Problem description: Only the text should be kept: print every entry below exactly and leave each image out.

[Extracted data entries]
Content starts
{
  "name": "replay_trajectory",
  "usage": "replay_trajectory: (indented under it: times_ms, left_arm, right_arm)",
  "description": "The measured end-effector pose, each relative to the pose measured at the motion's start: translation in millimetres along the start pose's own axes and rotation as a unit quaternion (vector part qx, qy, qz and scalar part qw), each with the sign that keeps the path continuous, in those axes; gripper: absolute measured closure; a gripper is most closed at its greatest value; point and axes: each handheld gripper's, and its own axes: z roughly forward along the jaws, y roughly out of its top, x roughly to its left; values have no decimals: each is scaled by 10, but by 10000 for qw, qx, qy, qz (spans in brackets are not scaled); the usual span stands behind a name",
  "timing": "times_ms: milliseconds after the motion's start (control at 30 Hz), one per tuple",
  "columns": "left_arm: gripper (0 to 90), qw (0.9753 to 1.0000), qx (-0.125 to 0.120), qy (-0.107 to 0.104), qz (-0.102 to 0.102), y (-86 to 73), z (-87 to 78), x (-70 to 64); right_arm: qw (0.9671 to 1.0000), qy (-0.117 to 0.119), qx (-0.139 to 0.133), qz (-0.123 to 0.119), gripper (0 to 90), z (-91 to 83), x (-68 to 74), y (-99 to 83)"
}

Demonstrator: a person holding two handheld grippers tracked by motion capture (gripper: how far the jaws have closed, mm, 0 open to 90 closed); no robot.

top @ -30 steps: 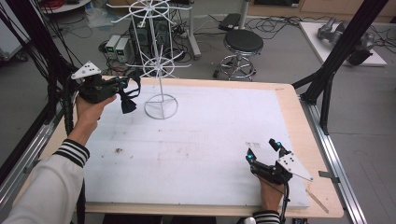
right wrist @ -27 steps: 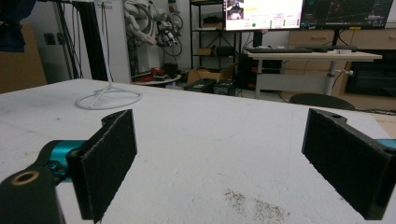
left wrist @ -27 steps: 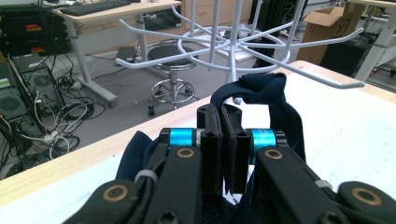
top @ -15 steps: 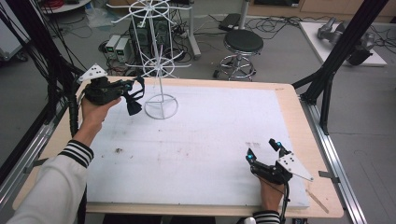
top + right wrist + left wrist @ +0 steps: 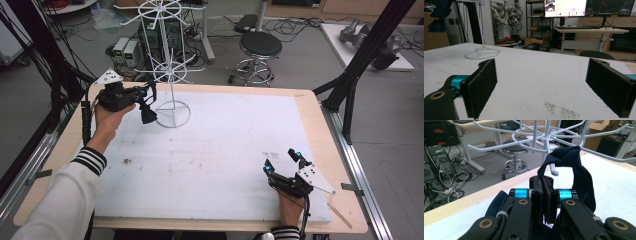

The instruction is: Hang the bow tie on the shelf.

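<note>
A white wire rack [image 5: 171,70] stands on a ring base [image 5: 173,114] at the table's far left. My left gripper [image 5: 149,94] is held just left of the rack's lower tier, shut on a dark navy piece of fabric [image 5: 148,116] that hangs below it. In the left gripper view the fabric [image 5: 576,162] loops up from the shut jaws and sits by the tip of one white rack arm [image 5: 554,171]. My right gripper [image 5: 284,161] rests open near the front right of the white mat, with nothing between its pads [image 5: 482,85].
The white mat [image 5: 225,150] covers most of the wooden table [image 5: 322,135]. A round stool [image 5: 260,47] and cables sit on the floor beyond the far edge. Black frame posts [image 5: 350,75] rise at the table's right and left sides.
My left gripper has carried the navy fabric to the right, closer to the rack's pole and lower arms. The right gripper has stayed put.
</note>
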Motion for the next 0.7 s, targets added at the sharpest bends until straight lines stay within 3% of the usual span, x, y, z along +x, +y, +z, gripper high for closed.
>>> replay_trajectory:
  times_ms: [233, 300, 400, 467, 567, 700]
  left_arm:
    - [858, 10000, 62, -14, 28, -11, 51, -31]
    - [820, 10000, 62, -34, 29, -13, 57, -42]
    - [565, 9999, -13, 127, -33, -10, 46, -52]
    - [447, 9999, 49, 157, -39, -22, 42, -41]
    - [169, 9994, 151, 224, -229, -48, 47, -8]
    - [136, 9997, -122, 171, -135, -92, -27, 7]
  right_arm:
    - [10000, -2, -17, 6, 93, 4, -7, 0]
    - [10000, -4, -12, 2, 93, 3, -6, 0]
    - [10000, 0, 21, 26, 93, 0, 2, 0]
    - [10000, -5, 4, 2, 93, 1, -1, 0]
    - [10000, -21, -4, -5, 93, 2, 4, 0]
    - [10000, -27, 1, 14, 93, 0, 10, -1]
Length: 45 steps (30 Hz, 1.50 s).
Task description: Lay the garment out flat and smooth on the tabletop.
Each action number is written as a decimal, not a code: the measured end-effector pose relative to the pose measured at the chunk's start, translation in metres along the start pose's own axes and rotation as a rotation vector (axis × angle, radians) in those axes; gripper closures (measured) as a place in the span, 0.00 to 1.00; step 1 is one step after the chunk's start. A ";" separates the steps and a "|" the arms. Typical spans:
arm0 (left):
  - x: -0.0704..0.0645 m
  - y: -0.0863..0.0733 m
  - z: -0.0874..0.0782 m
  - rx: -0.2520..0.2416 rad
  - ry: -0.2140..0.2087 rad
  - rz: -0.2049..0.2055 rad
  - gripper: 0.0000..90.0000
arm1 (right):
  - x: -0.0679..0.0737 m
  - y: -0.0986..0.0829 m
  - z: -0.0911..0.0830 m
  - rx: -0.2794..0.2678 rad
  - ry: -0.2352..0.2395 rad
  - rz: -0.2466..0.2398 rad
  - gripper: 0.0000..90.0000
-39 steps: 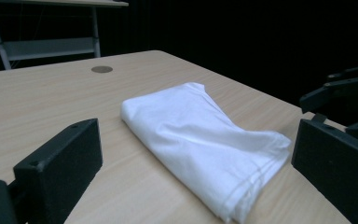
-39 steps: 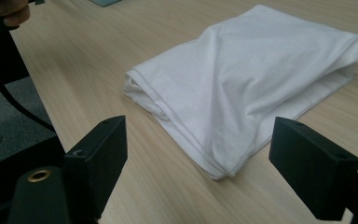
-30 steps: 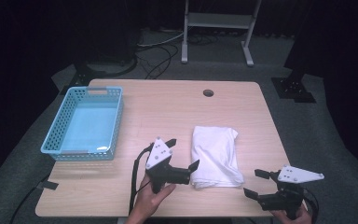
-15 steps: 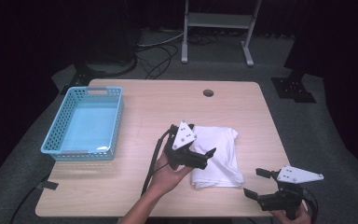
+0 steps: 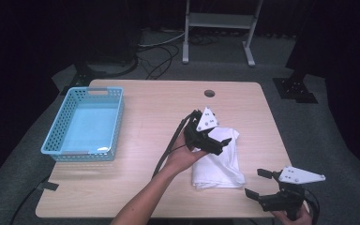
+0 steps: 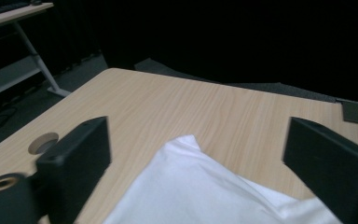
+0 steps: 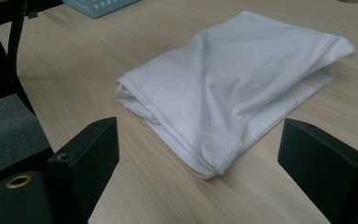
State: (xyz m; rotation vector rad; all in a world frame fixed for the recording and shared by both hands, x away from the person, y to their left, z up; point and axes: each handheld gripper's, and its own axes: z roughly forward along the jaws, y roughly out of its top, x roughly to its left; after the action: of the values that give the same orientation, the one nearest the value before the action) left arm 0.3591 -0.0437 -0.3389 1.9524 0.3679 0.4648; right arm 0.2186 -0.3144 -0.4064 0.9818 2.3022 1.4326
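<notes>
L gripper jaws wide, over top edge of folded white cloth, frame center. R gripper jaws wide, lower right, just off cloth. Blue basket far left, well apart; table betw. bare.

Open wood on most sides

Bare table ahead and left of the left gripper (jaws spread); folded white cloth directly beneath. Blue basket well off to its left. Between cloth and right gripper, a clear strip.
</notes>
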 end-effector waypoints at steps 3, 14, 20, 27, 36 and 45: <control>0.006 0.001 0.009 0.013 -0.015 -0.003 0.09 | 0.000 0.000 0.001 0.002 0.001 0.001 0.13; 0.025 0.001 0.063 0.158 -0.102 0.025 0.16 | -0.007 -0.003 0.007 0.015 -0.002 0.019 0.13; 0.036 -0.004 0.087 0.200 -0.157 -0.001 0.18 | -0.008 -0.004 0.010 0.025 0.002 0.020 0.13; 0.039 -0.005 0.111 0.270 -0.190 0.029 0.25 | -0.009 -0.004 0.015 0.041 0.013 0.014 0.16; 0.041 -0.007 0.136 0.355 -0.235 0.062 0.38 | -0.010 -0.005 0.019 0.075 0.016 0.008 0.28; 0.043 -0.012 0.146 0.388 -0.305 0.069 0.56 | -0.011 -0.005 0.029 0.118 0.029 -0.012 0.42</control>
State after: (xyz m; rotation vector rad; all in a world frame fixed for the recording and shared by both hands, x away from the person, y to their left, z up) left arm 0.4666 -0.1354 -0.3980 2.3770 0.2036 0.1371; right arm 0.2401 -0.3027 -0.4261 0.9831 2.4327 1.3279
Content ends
Output of the task:
{
  "name": "replay_trajectory",
  "usage": "replay_trajectory: (indented under it: times_ms, left_arm, right_arm)",
  "description": "The measured end-effector pose, each relative to the pose measured at the motion's start: translation in millimetres along the start pose's own axes and rotation as a unit quaternion (vector part qx, qy, qz and scalar part qw), each with the sign that keeps the path continuous, in those axes; gripper: absolute measured closure; a gripper is most closed at its greatest value; point and axes: each handheld gripper's, and its own axes: z roughly forward along the jaws, y roughly out of its top, x roughly to its left; values have no decimals: each is scaled by 10, but by 10000 for qw, qx, qy, qz (spans in brackets are not scaled); the usual span stands behind a name",
  "timing": "times_ms: milliseconds after the motion's start (control at 30 Hz), one per tuple",
  "columns": "left_arm: gripper (0 to 90), qw (0.9753 to 1.0000), qx (-0.125 to 0.120), qy (-0.107 to 0.104), qz (-0.102 to 0.102), y (-86 to 73), z (-87 to 78), x (-70 to 64); right_arm: qw (0.9671 to 1.0000), qy (-0.117 to 0.119), qx (-0.139 to 0.133), qz (-0.123 to 0.119), gripper (0 to 90), z (-91 to 83), x (-68 to 74), y (-99 to 83)"
}

Demonstrator: a person holding two handheld grippers tracked by motion capture (gripper: how far the jaws have closed, mm, 0 open to 90 closed); no robot.

top @ -30 steps: 
right wrist @ -27 steps: 
left wrist @ -27 steps: 
top @ -15 steps: 
top + right wrist + left wrist @ +0 steps: 

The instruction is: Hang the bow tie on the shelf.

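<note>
A white wire rack [image 5: 171,70] stands on a ring base [image 5: 173,114] at the table's far left. My left gripper [image 5: 149,94] is held just left of the rack's lower tier, shut on a dark navy piece of fabric [image 5: 148,116] that hangs below it. In the left gripper view the fabric [image 5: 576,162] loops up from the shut jaws and sits by the tip of one white rack arm [image 5: 554,171]. My right gripper [image 5: 284,161] rests open near the front right of the white mat, with nothing between its pads [image 5: 482,85].
The white mat [image 5: 225,150] covers most of the wooden table [image 5: 322,135]. A round stool [image 5: 260,47] and cables sit on the floor beyond the far edge. Black frame posts [image 5: 350,75] rise at the table's right and left sides.
My left gripper has carried the navy fabric to the right, closer to the rack's pole and lower arms. The right gripper has stayed put.
</note>
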Motion for the next 0.7 s, targets added at the sharpest bends until straight lines stay within 3% of the usual span, x, y, z along +x, +y, +z, gripper high for closed.
>>> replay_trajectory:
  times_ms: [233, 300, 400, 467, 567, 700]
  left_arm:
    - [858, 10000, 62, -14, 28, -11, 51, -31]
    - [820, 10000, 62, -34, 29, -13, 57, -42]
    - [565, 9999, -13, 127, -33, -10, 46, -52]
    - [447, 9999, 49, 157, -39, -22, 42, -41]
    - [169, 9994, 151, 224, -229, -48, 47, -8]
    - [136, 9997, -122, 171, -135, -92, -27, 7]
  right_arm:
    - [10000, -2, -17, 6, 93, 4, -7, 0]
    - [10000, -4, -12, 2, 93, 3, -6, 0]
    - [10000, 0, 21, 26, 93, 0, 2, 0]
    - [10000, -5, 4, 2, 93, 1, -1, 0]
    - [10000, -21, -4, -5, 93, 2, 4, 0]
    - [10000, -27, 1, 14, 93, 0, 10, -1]
Length: 45 steps (30 Hz, 1.50 s).
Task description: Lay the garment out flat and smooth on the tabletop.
Each action number is written as a decimal, not a code: the measured end-effector pose relative to the pose measured at the chunk's start, translation in metres along the start pose's own axes and rotation as a rotation vector (axis × angle, radians) in those axes; gripper closures (measured) as a place in the span, 0.00 to 1.00; step 1 is one step after the chunk's start. A ";" separates the steps and a "|" the arms. Typical spans:
arm0 (left):
  - x: -0.0704..0.0645 m
  - y: -0.0863..0.0733 m
  - z: -0.0874..0.0782 m
  - rx: -0.2520..0.2416 rad
  - ry: -0.2140..0.2087 rad
  - rz: -0.2049..0.2055 rad
  - gripper: 0.0000..90.0000
arm1 (right):
  - x: -0.0679..0.0737 m
  - y: -0.0986..0.0829 m
  - z: -0.0911..0.0830 m
  - rx: -0.2794..0.2678 rad
  - ry: -0.2352..0.2395 rad
  - rz: -0.2466..0.2398 rad
  - gripper: 0.0000..90.0000
-39 steps: 
-39 steps: 
-30 steps: 
-15 steps: 
+0 steps: 
+0 steps: 
+0 steps: 
State: (xyz m; rotation vector rad; all in a world frame fixed for the recording and shared by both hands, x away from the person, y to their left, z up; point and axes: each handheld gripper's, and its own axes: z roughly forward along the jaws, y roughly out of its top, x roughly to its left; after the action: of the values that give the same orientation, the one nearest the value before the action) left arm 0.3591 -0.0437 -0.3389 1.9524 0.3679 0.4648; right arm 0.2186 -0.3144 -0.4064 0.9818 2.3022 1.4326
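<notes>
L gripper jaws wide, over top edge of folded white cloth, frame center. R gripper jaws wide, lower right, just off cloth. Blue basket far left, well apart; table betw. bare.

Open wood on most sides

Bare table ahead and left of the left gripper (jaws spread); folded white cloth directly beneath. Blue basket well off to its left. Between cloth and right gripper, a clear strip.
</notes>
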 end-effector waypoints at steps 3, 14, 20, 27, 36 and 45: <control>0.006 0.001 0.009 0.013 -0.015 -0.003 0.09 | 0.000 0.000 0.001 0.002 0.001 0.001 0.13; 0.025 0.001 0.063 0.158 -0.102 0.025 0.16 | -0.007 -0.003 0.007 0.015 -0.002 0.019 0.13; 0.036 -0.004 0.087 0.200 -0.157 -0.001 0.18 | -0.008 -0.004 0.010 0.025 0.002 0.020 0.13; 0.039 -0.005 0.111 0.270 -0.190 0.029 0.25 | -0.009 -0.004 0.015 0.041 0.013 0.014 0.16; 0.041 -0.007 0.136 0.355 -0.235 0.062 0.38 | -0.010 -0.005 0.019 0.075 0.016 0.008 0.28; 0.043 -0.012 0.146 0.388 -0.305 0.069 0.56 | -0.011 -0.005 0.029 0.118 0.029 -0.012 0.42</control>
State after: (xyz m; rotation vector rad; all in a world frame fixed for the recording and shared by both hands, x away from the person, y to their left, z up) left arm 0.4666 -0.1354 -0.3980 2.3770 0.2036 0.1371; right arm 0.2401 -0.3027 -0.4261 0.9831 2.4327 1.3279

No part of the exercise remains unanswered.